Quelles sont vos principales références/inspirations artistiques ? Avez-vous des modèles en dehors du monde de la bd ?
Mes références sont de moins en moins tournées vers la BD, à vrai dire. Je n'en lis plus qu'au compte-gouttes. Mais si vous voulez quelques noms, en BD ça donnerait : Baudoin, Gipi, Peeters,
Larcenet, Squarzoni, Gaultier,
Guibert, De Crecy, Springer... entre autres. Il y a la lecture de bouquins (littéraire ou d'actu) qui m'inspire en premier lieu, le cinéma forcément, et la peinture de manière générale - bien que sur ce projet ça ne soit pas très visible. J'imagine souvent, en faisant des planches, que j'ai une caméra en papier, le budget en moins !
Qu'est-ce qui vous amène a traiter des sujets aussi variés que Nietzsche et le conflit israélo-palestinien ?
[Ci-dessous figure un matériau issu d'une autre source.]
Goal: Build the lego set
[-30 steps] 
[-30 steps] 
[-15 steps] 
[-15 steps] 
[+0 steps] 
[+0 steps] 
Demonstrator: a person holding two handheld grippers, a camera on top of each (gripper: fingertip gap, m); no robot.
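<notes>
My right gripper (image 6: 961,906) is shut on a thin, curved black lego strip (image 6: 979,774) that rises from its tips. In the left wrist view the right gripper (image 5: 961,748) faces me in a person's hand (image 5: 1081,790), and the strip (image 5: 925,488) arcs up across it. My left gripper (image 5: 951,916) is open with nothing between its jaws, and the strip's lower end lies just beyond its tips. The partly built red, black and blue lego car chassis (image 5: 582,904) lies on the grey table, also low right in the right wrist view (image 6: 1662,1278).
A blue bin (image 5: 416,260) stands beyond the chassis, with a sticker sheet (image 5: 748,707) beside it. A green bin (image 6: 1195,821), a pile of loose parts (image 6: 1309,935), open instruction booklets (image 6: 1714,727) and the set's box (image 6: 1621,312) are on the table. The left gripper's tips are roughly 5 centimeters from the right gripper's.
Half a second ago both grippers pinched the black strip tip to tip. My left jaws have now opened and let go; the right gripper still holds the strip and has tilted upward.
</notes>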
Même si de l'extérieur ça peut sembler hétérogène, j'ai le sentiment de rester sur un même axe, quelques soient les projets en fait.
Hosni parle de la libération d'un individu par rapport à un carcan social,
Nietzsche d'une libération de l'emprise religieuse et morale, et mes projets en cours sur la Palestine et l'Algérie racontent des luttes de libérations et d'indépendances. Je vais me rendre au Vietnam prochainement pour préparer un récit d'après un ancien déserteur français qui a rejoint les rangs du Viet-Minh au nom des valeurs qui lui semblaient être celles de la France, je perçois ça toujours dans le même sillon.
Vous voyagez beaucoup, on est loin du cliché de l'auteur de BD parqué dans sa chambre...
A vrai dire, je suis un peu schizo là-dessus. En France, je ne sors pas et je ne vois presque personne. C'est très monacal et misanthrope comme vie ! Parallèlement, la sédentarité me pèse et j'ai régulièrement besoin d'aller voir ailleurs, de ne pas fondre sur mon siège, de ne pas stagner. De fait, je voyage régulièrement.